» Exercise
Restate all data exactly. No images.

-------- Dataset extract

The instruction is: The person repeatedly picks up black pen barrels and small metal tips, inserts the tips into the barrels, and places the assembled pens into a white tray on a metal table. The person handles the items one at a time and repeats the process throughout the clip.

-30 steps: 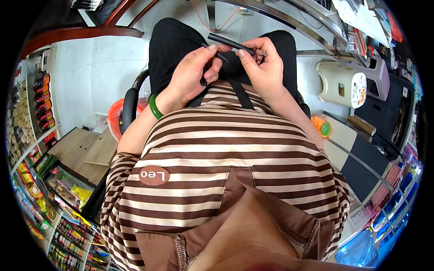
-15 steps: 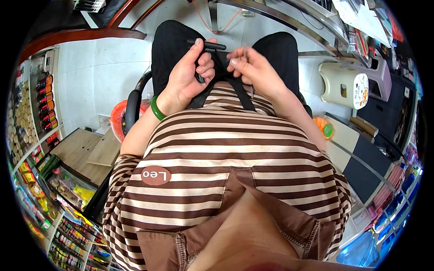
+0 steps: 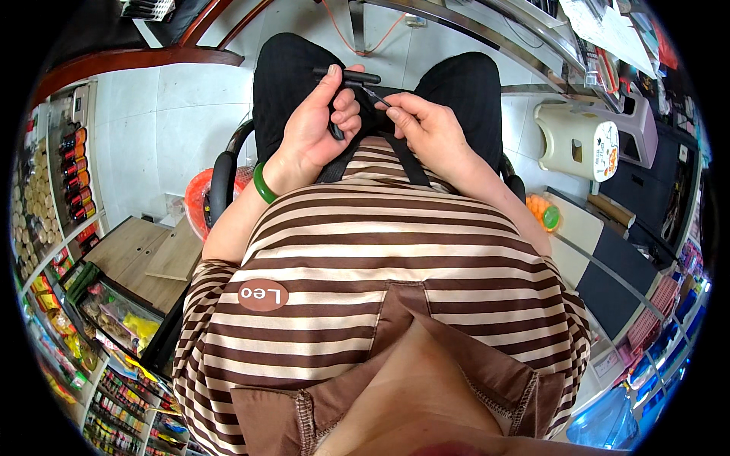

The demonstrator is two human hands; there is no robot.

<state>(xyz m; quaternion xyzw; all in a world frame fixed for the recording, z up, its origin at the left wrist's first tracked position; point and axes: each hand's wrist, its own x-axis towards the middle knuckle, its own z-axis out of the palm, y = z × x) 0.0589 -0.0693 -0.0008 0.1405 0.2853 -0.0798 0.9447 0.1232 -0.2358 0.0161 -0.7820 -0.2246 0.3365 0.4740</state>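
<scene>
Black slim plastic tool (image 3: 346, 76) now sits lifted in the left hand (image 3: 319, 121), fingers curled around it; the right hand (image 3: 426, 125) has shifted to pinching a thin metal pin (image 3: 375, 95) at its tip.

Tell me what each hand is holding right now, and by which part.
Left hand grips a black bar-shaped tool near its middle. Right hand pinches a thin dark pointed piece at its rear end.

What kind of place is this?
Probably a small shop. Stocked shelves of packaged goods line the person's left, more packed racks sit lower left, and a counter runs ahead. The person sits on a chair over pale tile.
</scene>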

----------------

» Your response
The instruction is: The person repeatedly picks up black pen barrels and small metal tips, inserts the tips into the barrels, and places the assembled pens into a white tray on a metal table. The person handles the items one at a time and repeats the process throughout the clip.

-30 steps: 
-15 steps: 
+0 steps: 

The demonstrator is two human hands; there is no robot.

<state>(xyz m; quaternion xyzw; all in a world frame fixed for the recording, z up, its origin at the left wrist's first tracked position; point and axes: each hand's wrist, its own x-axis towards the middle knuckle, its own z-axis out of the palm, y = z × x) 0.0589 -0.0693 -0.0008 0.1405 0.2853 -0.0798 0.9447 0.1232 -0.2358 0.0161 -0.7820 -0.2246 0.3365 0.4740</state>
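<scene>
Black slim plastic tool (image 3: 346, 76) now sits lifted in the left hand (image 3: 319, 121), fingers curled around it; the right hand (image 3: 426, 125) has shifted to pinching a thin metal pin (image 3: 375, 95) at its tip.

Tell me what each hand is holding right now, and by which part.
Left hand grips a black bar-shaped tool near its middle. Right hand pinches a thin dark pointed piece at its rear end.

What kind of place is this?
Probably a small shop. Stocked shelves of packaged goods line the person's left, more packed racks sit lower left, and a counter runs ahead. The person sits on a chair over pale tile.
</scene>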

This answer is complete as written.